[Task description]
Leave the pictures aside. Retype exactly the lines from the top of the data below through the one holding "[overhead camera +".

[Input data]
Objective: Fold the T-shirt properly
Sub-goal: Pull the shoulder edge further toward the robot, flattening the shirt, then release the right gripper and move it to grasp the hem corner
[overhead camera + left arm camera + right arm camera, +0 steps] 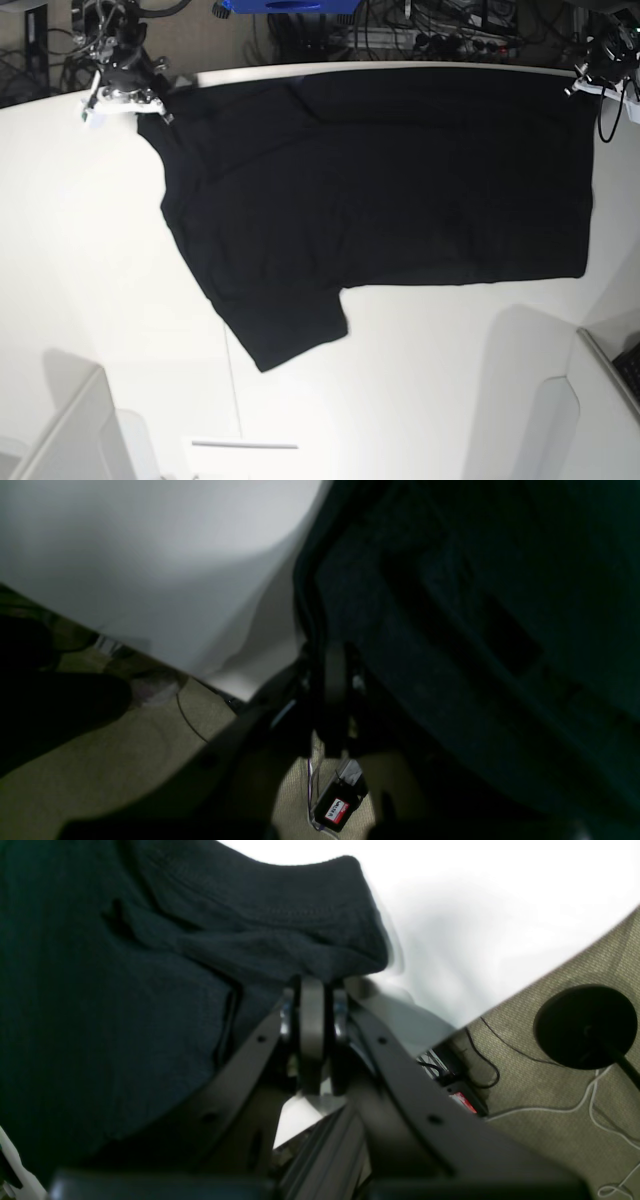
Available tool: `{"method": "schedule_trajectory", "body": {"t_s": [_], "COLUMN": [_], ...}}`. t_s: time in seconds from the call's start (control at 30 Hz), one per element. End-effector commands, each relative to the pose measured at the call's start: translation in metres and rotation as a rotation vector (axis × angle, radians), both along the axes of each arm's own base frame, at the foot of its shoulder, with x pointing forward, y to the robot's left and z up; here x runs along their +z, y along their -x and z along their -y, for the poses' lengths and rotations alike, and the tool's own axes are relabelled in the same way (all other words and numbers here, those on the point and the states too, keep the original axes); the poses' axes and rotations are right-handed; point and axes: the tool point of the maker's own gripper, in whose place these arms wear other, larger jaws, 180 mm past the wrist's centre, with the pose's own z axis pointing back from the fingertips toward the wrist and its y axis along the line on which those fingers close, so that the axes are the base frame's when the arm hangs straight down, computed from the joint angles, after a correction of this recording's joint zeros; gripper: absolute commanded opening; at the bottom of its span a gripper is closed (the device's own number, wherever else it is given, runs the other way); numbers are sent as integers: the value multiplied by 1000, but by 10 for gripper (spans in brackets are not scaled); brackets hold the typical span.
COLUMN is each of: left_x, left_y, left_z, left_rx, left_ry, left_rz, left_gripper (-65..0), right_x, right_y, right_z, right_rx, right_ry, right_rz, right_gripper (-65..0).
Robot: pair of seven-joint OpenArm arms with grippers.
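The black T-shirt lies spread on the white table, plain side up, with one sleeve pointing to the near side. At the far left corner, my right gripper is shut on the shirt's hem corner. The right wrist view shows the closed fingers pinching the dark cloth. At the far right corner, my left gripper is shut on the other corner, and the left wrist view shows it clamped on the cloth edge.
Cables and gear crowd the floor behind the table's far edge. White panels stand at the near left and near right. Below the table edge are carpet, a round black stand base and a labelled black box.
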Motion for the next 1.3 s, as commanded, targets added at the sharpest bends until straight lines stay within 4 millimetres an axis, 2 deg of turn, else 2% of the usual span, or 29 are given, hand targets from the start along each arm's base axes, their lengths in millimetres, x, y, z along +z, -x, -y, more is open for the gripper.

[Output of the task]
Objective: Fold the T-shirt properly
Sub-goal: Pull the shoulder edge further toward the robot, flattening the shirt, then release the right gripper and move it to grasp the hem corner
[overhead camera + left arm camera + right arm camera, +0 steps] 

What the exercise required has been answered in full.